= Pehimana =

Pehimana was the son of Ngā Rauru chief Āperahama Tama-i-parea, and was involved with the sale of the Waitotara block.

==Biography==
Pehimana was not born to Aperahama Tama-i-parea but classed Aperahama as a father. This Aperahama came from Whanganui from Putiki and his wife Riria Kamuwai around the early 1840s. Under Aperahama Ngā Rauru had converted to Christianity and become involved economically with Pākehā settlers. This Aperahama was a superintendent not to get him mixed up with Aperahama Tamaiparea who was the Chief of Ihupuku and was part of the Anglican faith, he also did baptisms.. The reason I add this korero is because there are a lot of people who get mixed up with the two Aperahama names .. They were named by Reverend Richard Taylor and sometimes Rev Taylor would give them the same Christian names and change their last names by a dash...and Aperahama Tamaiparea his wife was Arihia. In 1859 Pehimana and Aperahama Tama-i-parea sold the Waitotara Block to the government.

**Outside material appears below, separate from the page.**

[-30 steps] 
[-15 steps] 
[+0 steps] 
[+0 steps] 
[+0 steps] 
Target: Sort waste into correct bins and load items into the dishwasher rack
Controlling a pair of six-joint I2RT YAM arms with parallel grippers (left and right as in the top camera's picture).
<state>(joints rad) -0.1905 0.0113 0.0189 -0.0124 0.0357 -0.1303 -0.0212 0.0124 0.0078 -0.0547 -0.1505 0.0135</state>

As Māori-Pākehā conflict escalated in the 1860s, Pehimana and his father became Pai Marire adherents. Aperahama joined other chiefs at Weraroa pa on the Waitotara River, with whom he warned Lieutenant General Duncan Cameron to withdraw his troops south of the Kai Iwi Stream in February 1865. Cameron, however, took the villages of Perekama and Arei-ahi, and Pehimana and Aperahama duly submitted to the government. Aperahama Tama-1-parea was killed at putiki and the other aperahama tamaiparea died of old age.

Pehihama was subsequently employed by British troops as a guide, and in 1866 acted as General Chute’s advisor for the final Taranaki Campaign.